■ The problem ■
Write out the whole listing again so that each line matches the original.

■ Data shown ■

------------------------

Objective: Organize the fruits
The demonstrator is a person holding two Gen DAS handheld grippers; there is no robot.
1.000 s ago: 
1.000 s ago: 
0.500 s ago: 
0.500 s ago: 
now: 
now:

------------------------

■ Answer below ■
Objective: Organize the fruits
The demonstrator is a person holding two Gen DAS handheld grippers; there is no robot.
1.000 s ago: 
1.000 s ago: 
0.500 s ago: 
0.500 s ago: 
now: 
now:

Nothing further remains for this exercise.